Once you find the line that contains "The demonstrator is", write out that line and every line after it to the end of the records, exactly and with nothing else.

[Opening Extracted data section]

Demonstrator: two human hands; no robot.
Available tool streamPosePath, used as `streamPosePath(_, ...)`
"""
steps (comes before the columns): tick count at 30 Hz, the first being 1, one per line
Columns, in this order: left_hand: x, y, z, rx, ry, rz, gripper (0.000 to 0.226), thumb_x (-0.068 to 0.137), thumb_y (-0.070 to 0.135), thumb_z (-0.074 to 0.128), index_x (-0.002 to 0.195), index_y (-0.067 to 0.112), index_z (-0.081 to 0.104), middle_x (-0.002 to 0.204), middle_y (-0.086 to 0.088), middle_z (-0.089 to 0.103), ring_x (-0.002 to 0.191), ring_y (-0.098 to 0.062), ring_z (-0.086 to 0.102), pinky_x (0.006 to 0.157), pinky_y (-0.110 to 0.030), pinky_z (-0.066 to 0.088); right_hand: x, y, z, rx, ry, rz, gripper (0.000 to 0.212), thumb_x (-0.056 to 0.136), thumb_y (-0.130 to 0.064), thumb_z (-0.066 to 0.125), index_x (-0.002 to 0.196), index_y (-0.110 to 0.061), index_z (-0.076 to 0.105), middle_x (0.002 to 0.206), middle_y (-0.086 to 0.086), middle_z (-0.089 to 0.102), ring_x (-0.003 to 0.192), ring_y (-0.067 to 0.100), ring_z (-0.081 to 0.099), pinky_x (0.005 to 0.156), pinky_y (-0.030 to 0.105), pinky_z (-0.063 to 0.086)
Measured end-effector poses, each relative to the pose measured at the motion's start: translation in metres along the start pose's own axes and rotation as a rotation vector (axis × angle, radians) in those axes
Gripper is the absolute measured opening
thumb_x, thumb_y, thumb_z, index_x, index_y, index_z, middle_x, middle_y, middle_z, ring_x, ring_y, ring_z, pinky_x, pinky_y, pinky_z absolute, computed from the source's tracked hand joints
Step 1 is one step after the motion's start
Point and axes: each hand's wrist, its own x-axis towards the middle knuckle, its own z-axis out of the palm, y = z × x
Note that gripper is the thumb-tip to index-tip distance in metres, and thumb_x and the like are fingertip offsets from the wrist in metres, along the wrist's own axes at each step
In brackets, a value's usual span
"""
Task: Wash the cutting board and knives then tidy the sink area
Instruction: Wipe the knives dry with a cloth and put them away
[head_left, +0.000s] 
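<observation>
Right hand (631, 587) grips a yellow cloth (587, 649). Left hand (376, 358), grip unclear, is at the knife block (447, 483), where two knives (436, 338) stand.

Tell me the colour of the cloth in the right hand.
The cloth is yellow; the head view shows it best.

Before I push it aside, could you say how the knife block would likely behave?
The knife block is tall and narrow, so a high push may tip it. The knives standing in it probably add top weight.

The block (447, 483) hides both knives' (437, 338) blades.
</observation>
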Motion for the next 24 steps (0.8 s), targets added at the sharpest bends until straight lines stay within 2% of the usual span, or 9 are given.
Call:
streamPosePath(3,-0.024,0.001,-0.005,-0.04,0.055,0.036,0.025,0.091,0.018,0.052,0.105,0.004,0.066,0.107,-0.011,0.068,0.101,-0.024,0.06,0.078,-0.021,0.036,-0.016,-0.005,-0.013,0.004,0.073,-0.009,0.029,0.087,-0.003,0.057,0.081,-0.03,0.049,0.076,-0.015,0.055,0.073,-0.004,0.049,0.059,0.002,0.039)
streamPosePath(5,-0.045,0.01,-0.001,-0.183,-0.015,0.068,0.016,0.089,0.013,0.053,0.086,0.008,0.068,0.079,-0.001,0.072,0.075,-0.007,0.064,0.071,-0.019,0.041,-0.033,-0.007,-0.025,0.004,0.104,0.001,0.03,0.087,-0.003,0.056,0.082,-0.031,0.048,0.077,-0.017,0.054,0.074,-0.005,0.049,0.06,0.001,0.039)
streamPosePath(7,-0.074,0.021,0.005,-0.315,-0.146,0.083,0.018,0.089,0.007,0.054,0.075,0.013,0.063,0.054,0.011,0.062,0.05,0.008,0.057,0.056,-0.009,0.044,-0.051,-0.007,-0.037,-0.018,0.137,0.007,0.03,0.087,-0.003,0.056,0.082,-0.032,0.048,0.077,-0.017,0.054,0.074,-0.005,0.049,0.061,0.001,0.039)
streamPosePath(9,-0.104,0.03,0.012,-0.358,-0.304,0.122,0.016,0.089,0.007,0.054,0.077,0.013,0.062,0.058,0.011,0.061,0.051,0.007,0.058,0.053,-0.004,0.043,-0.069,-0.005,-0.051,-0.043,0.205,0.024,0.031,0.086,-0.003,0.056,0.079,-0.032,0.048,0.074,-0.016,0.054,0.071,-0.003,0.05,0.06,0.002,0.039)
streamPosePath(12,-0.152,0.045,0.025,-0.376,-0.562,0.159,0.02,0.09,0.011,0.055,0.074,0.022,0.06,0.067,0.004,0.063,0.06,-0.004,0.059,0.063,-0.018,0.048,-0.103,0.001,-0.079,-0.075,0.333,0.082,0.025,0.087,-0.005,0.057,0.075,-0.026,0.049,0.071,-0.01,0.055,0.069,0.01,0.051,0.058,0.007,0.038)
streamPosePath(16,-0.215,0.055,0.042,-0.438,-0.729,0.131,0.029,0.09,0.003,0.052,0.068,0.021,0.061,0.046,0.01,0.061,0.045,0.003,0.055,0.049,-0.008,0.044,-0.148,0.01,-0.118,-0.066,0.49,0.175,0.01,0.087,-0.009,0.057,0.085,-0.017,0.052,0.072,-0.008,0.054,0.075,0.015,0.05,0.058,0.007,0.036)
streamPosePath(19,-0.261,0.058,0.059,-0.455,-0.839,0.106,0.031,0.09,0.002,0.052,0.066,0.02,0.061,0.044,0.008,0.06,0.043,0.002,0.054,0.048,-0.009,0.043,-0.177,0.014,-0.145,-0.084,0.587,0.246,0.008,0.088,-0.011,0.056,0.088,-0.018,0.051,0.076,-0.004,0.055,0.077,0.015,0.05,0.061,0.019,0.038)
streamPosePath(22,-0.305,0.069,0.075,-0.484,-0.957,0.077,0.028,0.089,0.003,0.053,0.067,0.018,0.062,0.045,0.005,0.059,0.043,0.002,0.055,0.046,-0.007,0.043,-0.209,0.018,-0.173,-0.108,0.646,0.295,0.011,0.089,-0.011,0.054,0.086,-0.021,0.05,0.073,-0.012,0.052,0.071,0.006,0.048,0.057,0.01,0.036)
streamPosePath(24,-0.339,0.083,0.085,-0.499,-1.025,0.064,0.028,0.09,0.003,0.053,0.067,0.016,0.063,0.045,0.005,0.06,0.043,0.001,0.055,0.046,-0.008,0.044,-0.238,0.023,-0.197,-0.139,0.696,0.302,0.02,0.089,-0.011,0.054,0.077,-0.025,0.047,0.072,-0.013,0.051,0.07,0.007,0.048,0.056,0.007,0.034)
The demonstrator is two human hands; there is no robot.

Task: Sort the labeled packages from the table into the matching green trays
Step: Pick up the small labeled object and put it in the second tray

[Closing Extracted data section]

**Exercise response**
The demonstrator is two human hands; there is no robot.

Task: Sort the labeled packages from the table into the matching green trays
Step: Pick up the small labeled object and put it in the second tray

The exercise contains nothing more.